Audrey Istace, MSc1, Luc Bracoud, MSc1, Robert M. Berman, MD2, Feng Luo, PhD2, Florent Roche, MSc1, Stephen Salloway, MD3, Christopher van Dyck, MD4, Bruno Dubois, MD5, Niels Andreasen, MD6, PhD, Mark Brody, MD7, Craig Curtis, MD8, Hilkka Soininen, MD9, Stephen Thein, PhD10, Thomas Shiovitz, MD11, Steven Ferris, PhD12,Joshua D. Grill, MD13,
Sylvain Gouttard, MSc1, Joël Schaerer, PhD1, Wendy Hayes, DO2, Stephen Kaplita, MSc2, Boubakeur Belaroussi, PhD1, Hui-Jing Yu, PhD1, Jesse M. Cedarbaum, MD2, Howard H. Feldman, MD14, Chahin Pachai, PhD1, Vlad Coric, MD2
1BioClinica, Lyon, France and Newtown, PA, USA - email: email@example.com 2Bristol Myers Squibb, Princeton, NJ and Wallingford, CT, USA 3Brown Medical School, Butler Hospital, Providence, RI, USA 4Yale University School of Medicine, New Haven, CT, USA 5Hôpital de la Salpêtrière, Paris, France 6Karolinska Institutet, Sweden 7Brain Matters Research, Delray Beach, FL, USA 8Compass Research, Orlando, FL, USA 9University of Eastern Finland, Kuopio, Finland
10Pacific Research Network, Inc., San Diego, CA, USA 11California Neuroscience Research Medical Group, Inc., Sherman Oaks, CA, USA 12NYU Langone Medical Center, New York City, NY, USA 13University of California - Los Angeles, Los Angeles, CA, USA 14University of British Columbia, Vancouver, British Columbia, Canada
- CN156-018 was the first prospective randomized controlled trial in subjects with prodromal AD using entry criteria based upon clinical phenotypic features and CSF biomarker criteria consistent with AD.

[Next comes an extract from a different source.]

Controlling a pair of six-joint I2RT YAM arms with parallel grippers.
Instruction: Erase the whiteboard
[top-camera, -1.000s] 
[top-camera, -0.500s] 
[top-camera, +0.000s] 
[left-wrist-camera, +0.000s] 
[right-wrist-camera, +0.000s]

- Avagacestat (BMS-708163), an oral γ-secretase inhibitor designed for selective inhibition of Aβ synthesis, was studied in predementia AD in CN156-018 Phase 2 clinical trial.
- The purpose of this work was to assess volumetric MRI changes of Avagacestat-treated versus placebo subjects in whole brain, lateral ventricles and hippocampus over the course of this multi-year study.
- 263 Prodromal AD subjects were selected, with the following inclusion criteria: MMSE 24 to 30, objective memory impairment, and CDR-global score of 0.5 with a memory box score ≥ 0.5, CSF Aβ42 levels < 200pg/mL or total tau/Aβ42 ratio ≥ 0.39. Subjects were excluded if they met DSM-IV-TR criteria for dementia.
- All subjects underwent MRI examinations composed of a high-resolution 3DT1 sequence in compliance with the ADNI-1 imaging protocol, using MP-RAGE (Siemens), 3D TFE (Philips) and 3D Fast SPGR (General Electric) pulse sequences. All MRI data were sent for central processing and safety monitoring to BioClinica once acquired.
- 3DT1 MRI scans were collected at Baseline, Weeks 24, 56 and 104 to assess whole brain, lateral ventricle and hippocampal volumes. Subjects were also scanned more frequently for safety monitoring.
- Only subjects with good quality scans (no significant imaging artifacts, same MRI protocol used across timepoints) were considered.
- As a result, 82 subjects receiving 25 mg/day of BMS-708163 and 96 subjects receiving matching placebo during the study were considered.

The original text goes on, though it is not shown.